Encoder-Driven Inpainting Strategy in Multiview Video Compression


In free viewpoint video systems, a user has the liberty to pick out a virtual view from that an image of the 3D scene is rendered, and the scene is often represented by color and depth pictures of multiple nearby viewpoints. In such representation, there exists information redundancy across multiple dimensions: 1) a 3D voxel may be represented by pixels in multiple viewpoint pictures (inter-view redundancy); two) a pixel patch might recur during a distant spatial region of the same image thanks to self-similarity (inter-patch redundancy); and three) pixels in a very local spatial region are similar (inter-pixel redundancy). It is necessary to use these redundancies during inter-view prediction toward effective multiview video compression. In this paper, we propose an encoder-driven inpainting strategy for inter-view predictive coding, where specific directions are transmitted minimally, and therefore the decoder is left to independently recover remaining missing data via inpainting, resulting in lower coding overhead.
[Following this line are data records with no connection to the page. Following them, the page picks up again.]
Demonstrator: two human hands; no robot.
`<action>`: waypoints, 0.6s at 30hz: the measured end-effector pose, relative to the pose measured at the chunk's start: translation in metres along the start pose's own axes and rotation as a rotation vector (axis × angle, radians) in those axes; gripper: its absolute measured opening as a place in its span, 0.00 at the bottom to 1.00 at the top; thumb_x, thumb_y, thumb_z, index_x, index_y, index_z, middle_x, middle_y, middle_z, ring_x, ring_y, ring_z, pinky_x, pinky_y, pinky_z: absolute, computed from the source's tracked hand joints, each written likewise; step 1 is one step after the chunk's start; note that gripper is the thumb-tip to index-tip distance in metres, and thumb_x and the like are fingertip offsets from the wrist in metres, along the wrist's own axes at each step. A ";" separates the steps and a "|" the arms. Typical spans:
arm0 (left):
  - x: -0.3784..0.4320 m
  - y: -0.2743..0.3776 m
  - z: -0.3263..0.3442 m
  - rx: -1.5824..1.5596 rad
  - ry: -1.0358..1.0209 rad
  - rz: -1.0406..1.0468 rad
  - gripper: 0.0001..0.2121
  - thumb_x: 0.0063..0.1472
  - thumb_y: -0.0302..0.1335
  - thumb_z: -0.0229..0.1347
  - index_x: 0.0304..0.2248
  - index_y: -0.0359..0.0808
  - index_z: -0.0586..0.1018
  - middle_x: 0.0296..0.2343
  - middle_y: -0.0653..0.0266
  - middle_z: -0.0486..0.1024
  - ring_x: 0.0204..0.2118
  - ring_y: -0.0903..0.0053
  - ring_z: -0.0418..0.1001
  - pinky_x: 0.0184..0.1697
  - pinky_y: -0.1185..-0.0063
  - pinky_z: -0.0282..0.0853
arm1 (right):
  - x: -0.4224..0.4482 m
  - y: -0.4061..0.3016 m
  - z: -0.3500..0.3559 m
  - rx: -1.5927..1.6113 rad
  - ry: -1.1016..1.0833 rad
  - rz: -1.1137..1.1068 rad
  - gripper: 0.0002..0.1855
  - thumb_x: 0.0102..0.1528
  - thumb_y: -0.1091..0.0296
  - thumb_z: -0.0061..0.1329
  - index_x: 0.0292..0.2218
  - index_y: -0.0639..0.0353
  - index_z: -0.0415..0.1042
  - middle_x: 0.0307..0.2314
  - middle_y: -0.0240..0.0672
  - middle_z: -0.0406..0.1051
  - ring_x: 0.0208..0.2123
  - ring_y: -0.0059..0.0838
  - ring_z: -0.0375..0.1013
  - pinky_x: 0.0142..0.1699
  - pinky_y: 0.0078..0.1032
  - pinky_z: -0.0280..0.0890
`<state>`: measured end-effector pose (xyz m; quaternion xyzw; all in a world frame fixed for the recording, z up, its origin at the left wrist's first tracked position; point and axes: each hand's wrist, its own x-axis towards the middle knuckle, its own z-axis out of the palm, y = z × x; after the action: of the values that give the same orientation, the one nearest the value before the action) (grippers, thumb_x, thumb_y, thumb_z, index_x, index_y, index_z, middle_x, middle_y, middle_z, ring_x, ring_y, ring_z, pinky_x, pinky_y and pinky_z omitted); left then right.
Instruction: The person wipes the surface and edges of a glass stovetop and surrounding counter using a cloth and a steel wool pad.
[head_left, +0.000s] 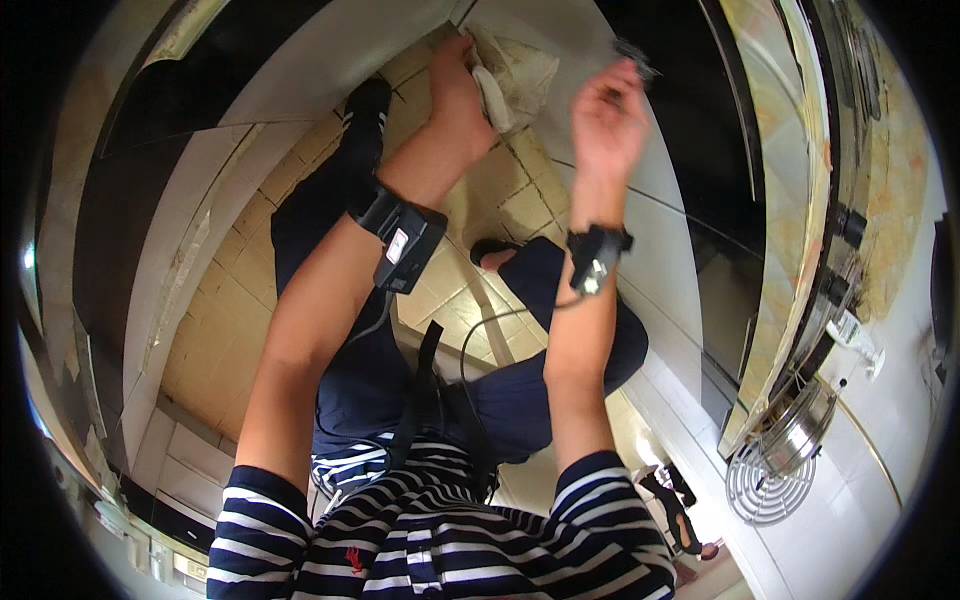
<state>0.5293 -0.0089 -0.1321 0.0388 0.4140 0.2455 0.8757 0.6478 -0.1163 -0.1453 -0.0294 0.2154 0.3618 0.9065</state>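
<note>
At the top of the head view, my left hand (456, 82) reaches low beside a translucent plastic bag (529, 71) and a whitish cloth-like bundle (491, 97). Its fingers are partly hidden, and whether they grip the bag is unclear. My right hand (611, 112) is raised near the glossy black cabinet front, blurred, with its fingers curled around a small dark wiry thing (636, 61), possibly a metal scourer. Each forearm wears a strapped black device with a cable.
Pale cabinet panels (645, 217) curve along both sides above the tiled floor (225, 300). On the right, a counter carries a gas stove with knobs (847, 225), a steel pot (799, 431), a round wire rack (772, 487) and a white bottle (851, 334). Another person (679, 517) shows at lower right.
</note>
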 end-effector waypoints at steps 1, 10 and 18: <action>-0.001 -0.001 0.003 0.016 -0.006 -0.012 0.19 0.60 0.44 0.43 0.44 0.40 0.71 0.41 0.63 0.72 0.43 0.67 0.70 0.47 0.67 0.66 | -0.001 -0.009 0.003 -0.013 0.001 0.022 0.11 0.61 0.72 0.38 0.41 0.72 0.64 0.34 0.44 0.69 0.32 0.29 0.71 0.36 0.23 0.70; 0.001 -0.005 -0.003 -0.034 -0.086 -0.118 0.16 0.64 0.37 0.37 0.43 0.37 0.70 0.43 0.63 0.70 0.46 0.68 0.68 0.52 0.68 0.63 | -0.024 -0.066 -0.071 -0.089 0.310 -0.150 0.12 0.59 0.75 0.42 0.42 0.75 0.63 0.32 0.44 0.68 0.31 0.31 0.69 0.38 0.25 0.70; 0.001 -0.014 -0.006 0.057 -0.151 -0.129 0.17 0.62 0.40 0.39 0.42 0.39 0.71 0.40 0.64 0.72 0.45 0.68 0.69 0.50 0.68 0.64 | -0.105 -0.123 -0.009 -0.547 0.213 -0.324 0.10 0.58 0.75 0.43 0.40 0.73 0.65 0.34 0.46 0.71 0.37 0.35 0.73 0.43 0.27 0.72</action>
<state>0.5312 -0.0215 -0.1409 0.0552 0.3555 0.1729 0.9169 0.6589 -0.2762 -0.1229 -0.3432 0.1965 0.2522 0.8832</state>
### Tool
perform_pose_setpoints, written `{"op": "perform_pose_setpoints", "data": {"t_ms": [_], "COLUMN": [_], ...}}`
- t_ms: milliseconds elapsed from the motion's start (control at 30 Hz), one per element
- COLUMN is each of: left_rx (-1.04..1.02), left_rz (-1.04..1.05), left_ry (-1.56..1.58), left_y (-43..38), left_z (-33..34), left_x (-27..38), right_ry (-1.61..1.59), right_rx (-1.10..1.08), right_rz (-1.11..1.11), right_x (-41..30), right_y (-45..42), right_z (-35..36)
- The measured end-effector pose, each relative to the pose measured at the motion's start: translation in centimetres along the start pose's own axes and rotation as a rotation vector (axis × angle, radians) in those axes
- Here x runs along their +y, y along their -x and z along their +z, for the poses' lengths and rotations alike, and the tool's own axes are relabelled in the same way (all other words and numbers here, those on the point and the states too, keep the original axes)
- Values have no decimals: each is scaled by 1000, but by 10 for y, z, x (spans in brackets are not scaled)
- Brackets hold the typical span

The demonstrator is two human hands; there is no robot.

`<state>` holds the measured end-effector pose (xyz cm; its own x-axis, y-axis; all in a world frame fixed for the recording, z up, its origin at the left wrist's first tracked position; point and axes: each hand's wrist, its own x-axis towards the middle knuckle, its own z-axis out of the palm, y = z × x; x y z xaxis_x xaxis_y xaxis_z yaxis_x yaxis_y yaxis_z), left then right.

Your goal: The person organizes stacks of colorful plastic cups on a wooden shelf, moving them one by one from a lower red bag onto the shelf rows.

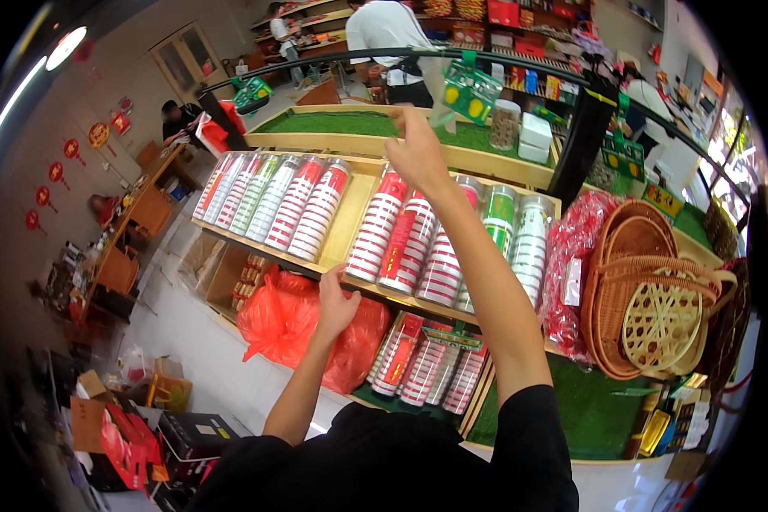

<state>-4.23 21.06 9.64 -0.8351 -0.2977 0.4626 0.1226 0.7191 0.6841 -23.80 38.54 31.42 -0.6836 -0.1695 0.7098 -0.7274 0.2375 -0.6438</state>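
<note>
Clear tubes of stacked red-and-white packs (320, 211) lie side by side in a slanted wooden tray (345, 217), with a bare strip of wood between two groups. My left hand (338, 306) is at the tray's front edge, below that strip, fingers apart and holding nothing visible. Farther up, my right hand (415, 150) is raised over the upper end of a red-and-white tube (374, 224), its fingers bent; whether they hold anything is unclear. Right of it are green-and-white tubes (500, 214) and a pale tube (532, 243), partly behind my right forearm.
Red plastic bags (307, 326) and more tubes (400, 358) lie on the lower shelf. Wicker baskets (633, 281) stand right of the tray. A black rail (371, 56) crosses above, with green packages (472, 93) hanging from it. Beyond it, a person in white (387, 32) stands.
</note>
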Motion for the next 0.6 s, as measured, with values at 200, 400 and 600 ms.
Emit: {"op": "perform_pose_setpoints", "data": {"t_ms": [200, 400, 600], "left_rx": [-40, -462, -707], "left_rz": [-91, -80, -139], "left_ry": [-239, -250, -228], "left_y": [-29, -60, -79], "left_z": [-2, -24, -13], "left_x": [-5, -55, -24], "right_ry": [514, 666, 692], "right_rx": [-325, -251, -338], "right_rz": [168, 91, 128], "right_x": [121, 124, 142], "right_y": [46, 49, 42], "right_z": [62, 91, 75]}}
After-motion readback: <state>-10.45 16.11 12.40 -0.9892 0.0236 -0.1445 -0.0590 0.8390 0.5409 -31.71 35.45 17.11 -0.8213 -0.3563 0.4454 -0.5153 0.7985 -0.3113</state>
In specific, when pixels in a reference view are projected to a target view via depth-image-based mostly rendering at the decoder, the remaining holes within the target view are crammed via an inpainting method in a block-by-block manner. 1st, blocks are ordered in terms of problem-to-inpaint by the decoder. Then, express directions are only sent for the reconstruction of the foremost difficult blocks. In specific, the missing pixels are explicitly coded via a graph Fourier transform or a sparsification procedure using discrete cosine rework, resulting in low coding cost. For blocks that are easy to inpaint, the decoder independently completes missing pixels via template-based mostly inpainting. We tend to apply our proposed scheme to frames in a prediction structure defined by JCT-3V where inter-read prediction is dominant, and experimentally we have a tendency to show that our theme achieves up to 3-dB gain in peak-signal-to-noise-ratio in reconstructed image quality over a comparable 3D-High Potency Vide- Coding implementation using mounted sixteen $times $ 16 block size.